- What needs to be done -
Pull out all lines from the listing below in which the word "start" appears.

□ □ □ □ □ □ □

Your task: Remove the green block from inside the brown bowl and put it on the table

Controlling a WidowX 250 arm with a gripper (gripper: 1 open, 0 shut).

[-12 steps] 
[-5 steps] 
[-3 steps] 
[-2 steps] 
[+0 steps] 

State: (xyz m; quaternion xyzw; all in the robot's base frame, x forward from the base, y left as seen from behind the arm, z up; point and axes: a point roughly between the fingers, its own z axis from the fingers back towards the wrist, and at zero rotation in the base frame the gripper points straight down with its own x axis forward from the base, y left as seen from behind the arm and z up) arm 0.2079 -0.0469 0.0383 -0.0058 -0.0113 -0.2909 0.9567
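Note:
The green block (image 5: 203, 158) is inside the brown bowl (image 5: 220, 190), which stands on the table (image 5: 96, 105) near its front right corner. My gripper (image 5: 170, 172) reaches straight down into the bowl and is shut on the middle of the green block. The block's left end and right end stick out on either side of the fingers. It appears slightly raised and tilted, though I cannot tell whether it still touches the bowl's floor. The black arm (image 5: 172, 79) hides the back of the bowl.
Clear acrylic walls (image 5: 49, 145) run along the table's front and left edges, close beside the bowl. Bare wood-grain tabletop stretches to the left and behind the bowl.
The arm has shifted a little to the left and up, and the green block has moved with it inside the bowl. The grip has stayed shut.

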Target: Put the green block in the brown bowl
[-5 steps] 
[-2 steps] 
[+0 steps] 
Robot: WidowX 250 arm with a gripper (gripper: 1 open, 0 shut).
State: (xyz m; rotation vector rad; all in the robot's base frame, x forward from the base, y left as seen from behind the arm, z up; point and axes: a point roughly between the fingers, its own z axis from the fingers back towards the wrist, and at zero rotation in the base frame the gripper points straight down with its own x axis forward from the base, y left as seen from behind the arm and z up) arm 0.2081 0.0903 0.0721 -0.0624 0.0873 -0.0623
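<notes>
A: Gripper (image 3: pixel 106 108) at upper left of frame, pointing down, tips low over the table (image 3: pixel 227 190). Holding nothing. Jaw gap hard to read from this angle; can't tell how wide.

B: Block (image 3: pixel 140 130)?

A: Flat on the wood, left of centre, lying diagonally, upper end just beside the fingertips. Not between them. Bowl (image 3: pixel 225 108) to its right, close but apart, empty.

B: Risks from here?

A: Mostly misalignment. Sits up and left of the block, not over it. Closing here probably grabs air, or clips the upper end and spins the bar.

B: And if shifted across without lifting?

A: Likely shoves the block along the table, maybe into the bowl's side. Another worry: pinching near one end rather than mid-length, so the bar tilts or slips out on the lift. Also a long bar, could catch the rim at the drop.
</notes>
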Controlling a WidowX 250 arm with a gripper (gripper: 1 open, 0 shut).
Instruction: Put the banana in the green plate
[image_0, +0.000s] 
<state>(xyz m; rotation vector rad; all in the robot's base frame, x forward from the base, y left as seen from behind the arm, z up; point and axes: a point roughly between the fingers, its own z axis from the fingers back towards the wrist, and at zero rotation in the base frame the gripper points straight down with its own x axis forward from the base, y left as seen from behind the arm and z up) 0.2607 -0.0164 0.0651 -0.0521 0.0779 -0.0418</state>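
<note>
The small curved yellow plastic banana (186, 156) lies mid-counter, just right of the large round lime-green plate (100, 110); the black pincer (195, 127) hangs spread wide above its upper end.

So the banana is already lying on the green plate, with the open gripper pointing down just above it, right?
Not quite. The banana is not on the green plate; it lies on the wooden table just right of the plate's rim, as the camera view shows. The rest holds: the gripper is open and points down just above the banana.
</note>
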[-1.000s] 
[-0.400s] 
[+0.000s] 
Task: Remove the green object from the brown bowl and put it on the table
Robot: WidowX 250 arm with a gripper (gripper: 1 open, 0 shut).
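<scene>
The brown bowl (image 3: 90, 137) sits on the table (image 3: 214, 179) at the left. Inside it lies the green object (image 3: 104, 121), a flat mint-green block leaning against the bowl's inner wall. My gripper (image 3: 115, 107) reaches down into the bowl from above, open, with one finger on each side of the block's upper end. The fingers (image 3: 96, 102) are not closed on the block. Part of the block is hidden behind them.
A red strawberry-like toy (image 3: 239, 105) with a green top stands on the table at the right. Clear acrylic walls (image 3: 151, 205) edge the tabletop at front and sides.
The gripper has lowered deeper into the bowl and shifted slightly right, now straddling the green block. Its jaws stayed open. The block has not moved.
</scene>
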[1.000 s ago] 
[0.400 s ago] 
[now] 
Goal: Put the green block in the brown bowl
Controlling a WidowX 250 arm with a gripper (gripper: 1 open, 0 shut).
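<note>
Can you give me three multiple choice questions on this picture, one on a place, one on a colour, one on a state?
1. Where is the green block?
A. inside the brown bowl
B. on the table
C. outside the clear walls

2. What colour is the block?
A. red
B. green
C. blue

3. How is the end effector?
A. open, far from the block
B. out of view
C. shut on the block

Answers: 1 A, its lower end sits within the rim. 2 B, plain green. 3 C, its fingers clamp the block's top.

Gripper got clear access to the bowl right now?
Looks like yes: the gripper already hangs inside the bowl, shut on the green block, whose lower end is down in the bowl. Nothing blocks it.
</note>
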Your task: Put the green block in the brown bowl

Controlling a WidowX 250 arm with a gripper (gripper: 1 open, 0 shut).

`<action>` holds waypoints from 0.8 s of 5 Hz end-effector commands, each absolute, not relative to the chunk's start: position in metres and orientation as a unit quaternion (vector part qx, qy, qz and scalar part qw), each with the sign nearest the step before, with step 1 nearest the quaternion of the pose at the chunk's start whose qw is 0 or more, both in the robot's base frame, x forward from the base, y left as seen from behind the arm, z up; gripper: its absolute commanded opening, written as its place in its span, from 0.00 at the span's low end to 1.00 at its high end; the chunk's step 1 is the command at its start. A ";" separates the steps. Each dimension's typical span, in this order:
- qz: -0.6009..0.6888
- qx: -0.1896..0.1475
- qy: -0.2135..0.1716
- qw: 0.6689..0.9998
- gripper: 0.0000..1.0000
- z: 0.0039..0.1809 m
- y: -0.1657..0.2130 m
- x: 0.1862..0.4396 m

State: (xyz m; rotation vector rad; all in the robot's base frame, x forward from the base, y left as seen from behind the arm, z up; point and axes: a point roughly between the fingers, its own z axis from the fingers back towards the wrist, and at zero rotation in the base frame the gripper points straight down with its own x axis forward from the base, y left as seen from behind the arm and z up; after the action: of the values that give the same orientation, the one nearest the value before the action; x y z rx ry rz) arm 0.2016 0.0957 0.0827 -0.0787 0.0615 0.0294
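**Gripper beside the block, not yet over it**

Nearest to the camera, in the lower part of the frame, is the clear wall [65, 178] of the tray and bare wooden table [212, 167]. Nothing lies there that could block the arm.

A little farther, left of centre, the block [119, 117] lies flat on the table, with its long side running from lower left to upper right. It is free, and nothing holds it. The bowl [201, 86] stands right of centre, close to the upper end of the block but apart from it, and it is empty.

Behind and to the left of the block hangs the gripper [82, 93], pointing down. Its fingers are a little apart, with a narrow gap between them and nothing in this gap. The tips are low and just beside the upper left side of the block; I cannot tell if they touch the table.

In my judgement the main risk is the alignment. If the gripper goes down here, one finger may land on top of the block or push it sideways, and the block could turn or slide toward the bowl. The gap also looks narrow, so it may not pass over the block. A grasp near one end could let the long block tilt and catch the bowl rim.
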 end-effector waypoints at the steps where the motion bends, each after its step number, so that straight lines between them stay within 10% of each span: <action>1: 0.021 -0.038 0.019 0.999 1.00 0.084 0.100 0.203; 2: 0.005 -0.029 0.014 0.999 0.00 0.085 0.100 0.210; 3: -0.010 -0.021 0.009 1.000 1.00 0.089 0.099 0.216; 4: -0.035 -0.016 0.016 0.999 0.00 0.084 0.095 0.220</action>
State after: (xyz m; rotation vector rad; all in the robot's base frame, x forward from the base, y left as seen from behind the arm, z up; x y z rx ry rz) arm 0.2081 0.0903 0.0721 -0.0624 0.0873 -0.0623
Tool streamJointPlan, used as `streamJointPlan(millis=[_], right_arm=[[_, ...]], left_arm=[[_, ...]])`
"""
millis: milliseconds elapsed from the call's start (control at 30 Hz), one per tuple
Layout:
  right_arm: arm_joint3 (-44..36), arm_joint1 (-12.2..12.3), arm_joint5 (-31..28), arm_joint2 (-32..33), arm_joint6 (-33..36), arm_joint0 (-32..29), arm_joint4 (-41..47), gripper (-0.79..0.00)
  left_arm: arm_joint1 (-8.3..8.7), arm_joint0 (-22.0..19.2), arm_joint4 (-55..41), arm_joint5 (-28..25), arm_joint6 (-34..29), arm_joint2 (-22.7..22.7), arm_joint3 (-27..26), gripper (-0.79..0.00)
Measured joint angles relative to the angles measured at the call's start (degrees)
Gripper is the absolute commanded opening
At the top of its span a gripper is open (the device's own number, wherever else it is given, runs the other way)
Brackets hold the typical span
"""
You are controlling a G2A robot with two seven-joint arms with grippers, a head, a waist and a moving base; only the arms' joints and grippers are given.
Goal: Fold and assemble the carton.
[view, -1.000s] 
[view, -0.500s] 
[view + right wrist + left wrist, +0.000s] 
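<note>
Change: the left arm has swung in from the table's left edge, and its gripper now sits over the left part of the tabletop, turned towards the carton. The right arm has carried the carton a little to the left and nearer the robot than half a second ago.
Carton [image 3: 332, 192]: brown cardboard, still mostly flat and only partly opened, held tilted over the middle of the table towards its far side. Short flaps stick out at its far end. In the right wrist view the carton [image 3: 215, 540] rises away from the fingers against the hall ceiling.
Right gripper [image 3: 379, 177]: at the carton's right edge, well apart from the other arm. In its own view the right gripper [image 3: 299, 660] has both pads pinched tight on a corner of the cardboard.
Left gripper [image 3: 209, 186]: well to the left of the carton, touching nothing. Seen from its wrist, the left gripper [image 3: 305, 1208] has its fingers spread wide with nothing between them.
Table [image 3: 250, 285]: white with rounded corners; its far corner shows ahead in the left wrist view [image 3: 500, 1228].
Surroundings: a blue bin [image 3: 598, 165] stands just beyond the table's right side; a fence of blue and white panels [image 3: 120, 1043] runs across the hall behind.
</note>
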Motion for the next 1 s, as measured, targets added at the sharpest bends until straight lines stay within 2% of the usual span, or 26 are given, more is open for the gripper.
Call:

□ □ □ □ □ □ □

- Task result -
`<action>` holds waypoints from 0.8 s of 5 Hz end-effector commands, each absolute, not relative to the chunk's start: position in metres and orientation as a unit quaternion (vector part qx, qy, qz and scalar part qw), each with the sign nearest the step before, with step 1 nearest the quaternion of the pose at the chunk's start whose qw is 0 or more, both in the robot's base frame, x forward from the base, y left as seen from behind the arm, z up; gripper: its absolute commanded opening, written as its place in its span, from 0.00 at the span's low end to 1.00 at its high end; the chunk's step 1 is the command at its start. A ";" separates the steps. Each dimension's typical span, in this order:
millis: milliseconds elapsed from the call's start (control at 30 Hz), one per tuple
Measured joint angles relative to the angles measured at the call's start (degrees)

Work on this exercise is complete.